Input Analysis (DistFit)
DESK Distribution Fitting Tool (Desk-DistFit)¶
📊 Input Analysis with Desk-DistFit¶
Desk DistFit (desk-distfit) is a Python tool for fitting probability distributions to empirical data using statistical tests. Inspired by previous works [6,7], this tool helps identify the best-fitting probability distribution from a set of common distributions and provides Python code for generating random numbers from the fitted distribution to DESK models.
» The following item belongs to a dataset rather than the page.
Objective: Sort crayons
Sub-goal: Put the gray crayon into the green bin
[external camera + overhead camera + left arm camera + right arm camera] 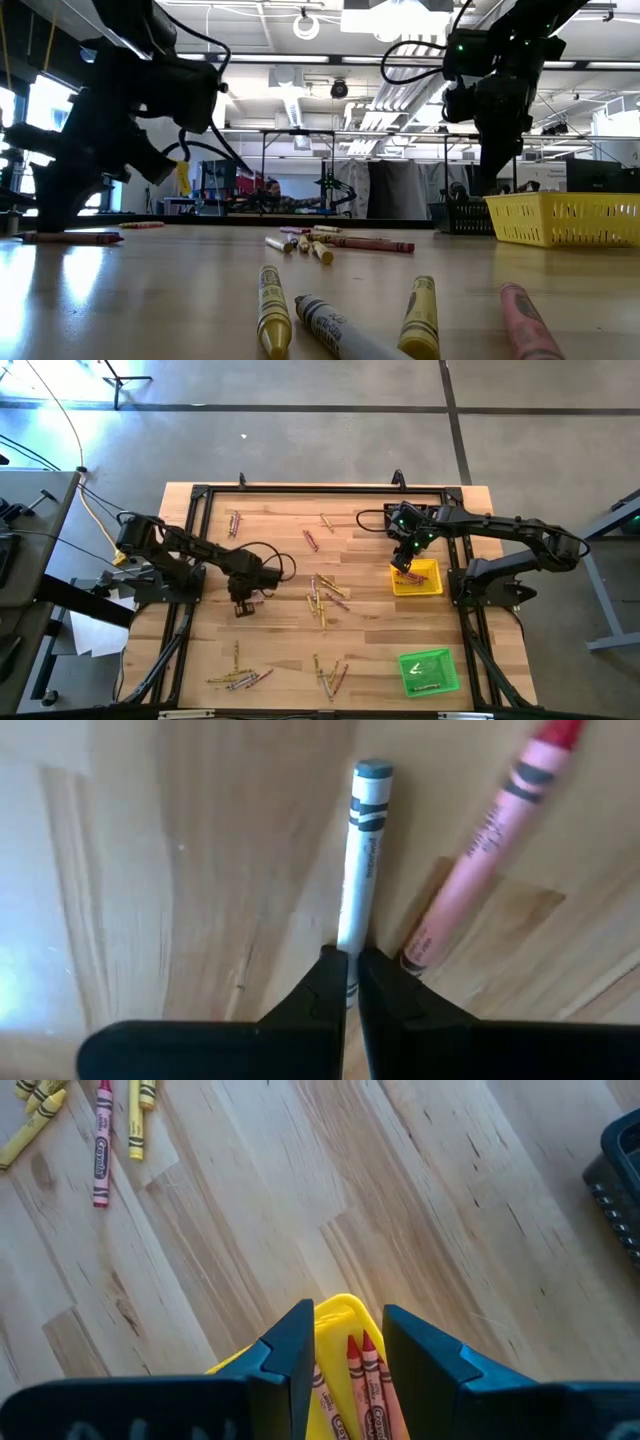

desk-distfit is the official DESK input-analysis CLI for statistically fitting probability distributions to empirical data.
Features¶
- Multiple Distribution Support: Tests 9 common probability distributions (uniform, triangular, exponential, normal, lognormal, beta, gamma, Weibull)
- Statistical Testing: Uses Kolmogorov-Smirnov test for goodness-of-fit assessment
- Command-Line Interface: Easy-to-use CLI with comprehensive options
- Multiple Output Formats: Results can be saved as table, CSV, or JSON
- Visualization: Generates comparative plots of fitted distributions
- Python Code Generation: Automatically generates Python code for the best-fitting distribution
- Robust Error Handling: Comprehensive error handling and logging
Output includes:
- Goodness-of-fit statistics
- Best-fit distribution
- Parameter estimates
- Ready-to-use Python code for DESK models, such as the texts
random.expovariate(1/10)orrandom.uniform(5, 10).
Usage¶
Basic Usage¶
Fit probability distributions to empirical data:
# Basic usage
desk-distfit -d input_data/foo.txt
# Custom significance level
desk-distfit -d input_data/foo.txt -a 0.01
# Sizing subsample
desk-distfit -d data.txt --max-sample 500
# Test specific distributions
desk-distfit -d input_data/foo.txt --distributions norm expon gamma
# Save results
desk-distfit -d input_data/foo.txt -o results.txt --format json
# Skip plotting
desk-distfit -d input_data/foo.txt --no-plot
# Help
desk-distfit -h
Command-Line Options¶
| Option | Description | Default |
|---|---|---|
-d, --data |
Path to data file (required) | - |
-a, --alpha |
Significance level for statistical tests | 0.05 |
-b, --bins |
Number of histogram bins | 50 |
--distributions |
Specific distributions to test | All |
--no-plot |
Skip generating plots | False |
--show-all |
Show all distributions in plot | False |
-o, --output |
Output file path | None |
--format |
Output format (table/csv/json) | table |
-v, --verbose |
Enable verbose logging | False |
-h, --help |
Show help message | - |
Examples¶
# Basic analysis
desk-distfit -d input_data/foo.txt
# Custom significance level
desk-distfit -d input_data/foo.txt -a 0.01
# Test specific distributions only
desk-distfit -d input_data/foo.txt --distributions norm expon gamma
# Sizing subsample
desk-distfit -d data.txt --max-sample 500 -o results.txt
# Save results to file
desk-distfit -d input_data/foo.txt -o results.txt
# Generate CSV output
desk-distfit -d input_data/foo.txt -o results.csv --format csv
# Skip plotting (useful for batch processing)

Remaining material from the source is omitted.